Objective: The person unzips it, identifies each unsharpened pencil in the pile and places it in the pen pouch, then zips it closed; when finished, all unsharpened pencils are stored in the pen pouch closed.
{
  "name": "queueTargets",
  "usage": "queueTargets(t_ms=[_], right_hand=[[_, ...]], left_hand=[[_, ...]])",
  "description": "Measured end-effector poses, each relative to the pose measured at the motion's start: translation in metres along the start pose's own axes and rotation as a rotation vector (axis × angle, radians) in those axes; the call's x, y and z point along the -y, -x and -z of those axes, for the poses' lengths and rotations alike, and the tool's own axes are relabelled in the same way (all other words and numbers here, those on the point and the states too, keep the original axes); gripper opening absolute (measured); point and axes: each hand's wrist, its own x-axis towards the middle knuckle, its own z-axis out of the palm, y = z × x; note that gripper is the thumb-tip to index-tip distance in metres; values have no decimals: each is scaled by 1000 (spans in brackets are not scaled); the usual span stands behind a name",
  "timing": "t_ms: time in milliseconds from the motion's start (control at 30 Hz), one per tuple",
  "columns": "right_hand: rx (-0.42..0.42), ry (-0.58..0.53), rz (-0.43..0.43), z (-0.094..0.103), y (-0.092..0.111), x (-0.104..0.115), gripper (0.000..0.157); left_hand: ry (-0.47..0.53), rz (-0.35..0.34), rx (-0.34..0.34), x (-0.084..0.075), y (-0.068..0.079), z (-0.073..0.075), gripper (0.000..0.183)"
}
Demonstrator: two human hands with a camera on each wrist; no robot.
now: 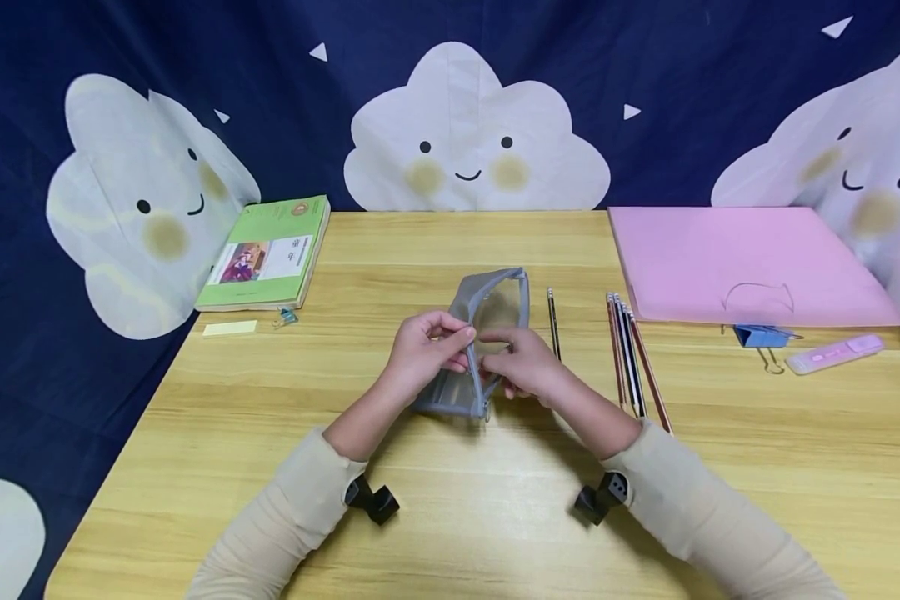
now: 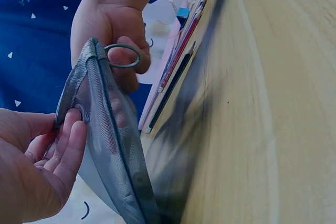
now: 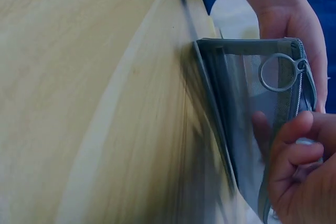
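Observation:
A grey mesh pencil case (image 1: 453, 387) with a zip stands tilted on the table, its zipped mouth spread apart. My left hand (image 1: 429, 346) pinches the left edge of that mouth between thumb and fingers. At the opposite side, my right hand (image 1: 525, 364) holds the rim with curled fingers, some of them showing through the mesh in the right wrist view. A round zip pull (image 3: 277, 72) hangs at the near end of the case. Just right of the case lies a dark pencil (image 1: 553, 321), partly hidden by the right hand.
Several pencils (image 1: 630, 358) lie together farther right. Behind them are a pink folder (image 1: 742, 262), a blue binder clip (image 1: 763, 336) and a pink slim item (image 1: 835, 354). At left sit a green book (image 1: 270, 250), a pale yellow strip (image 1: 230, 328) and a small blue clip (image 1: 286, 317).

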Motion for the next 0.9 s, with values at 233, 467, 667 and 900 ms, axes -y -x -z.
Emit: queueTargets(t_ms=[233,467,667,900], right_hand=[[-160,108,277,17,12,0,23],[59,304,424,25,32,-11,6],[103,335,462,17,43,-22,19],[68,299,526,6,47,-31,29]], left_hand=[[14,14,-30,-3,-2,2,17],[2,15,-51,2,-5,4,20],[53,-68,-39,54,-34,18,34],[68,-80,-38,72,-44,22,36]])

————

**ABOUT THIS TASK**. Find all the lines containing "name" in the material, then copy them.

**REPLY TO THE TASK**.
  "name": "queueTargets",
  "description": "Measured end-effector poses, each relative to the pose measured at the motion's start: translation in metres along the start pose's own axes and rotation as a rotation vector (axis × angle, radians) in those axes; the call's x, y and z point along the -y, -x and -z of those axes, for the poses' lengths and rotations alike, and the tool's own axes are relabelled in the same way (all other words and numbers here, those on the point and the states too, keep the original axes); gripper opening absolute (measured); point and axes: each hand's wrist, its own x-axis towards the middle knuckle, its own z-axis out of the palm, y = z × x; note that gripper is the thumb-tip to index-tip distance in metres; values have no decimals: each is scaled by 1000 (spans in brackets are not scaled); the usual span stands behind a name",

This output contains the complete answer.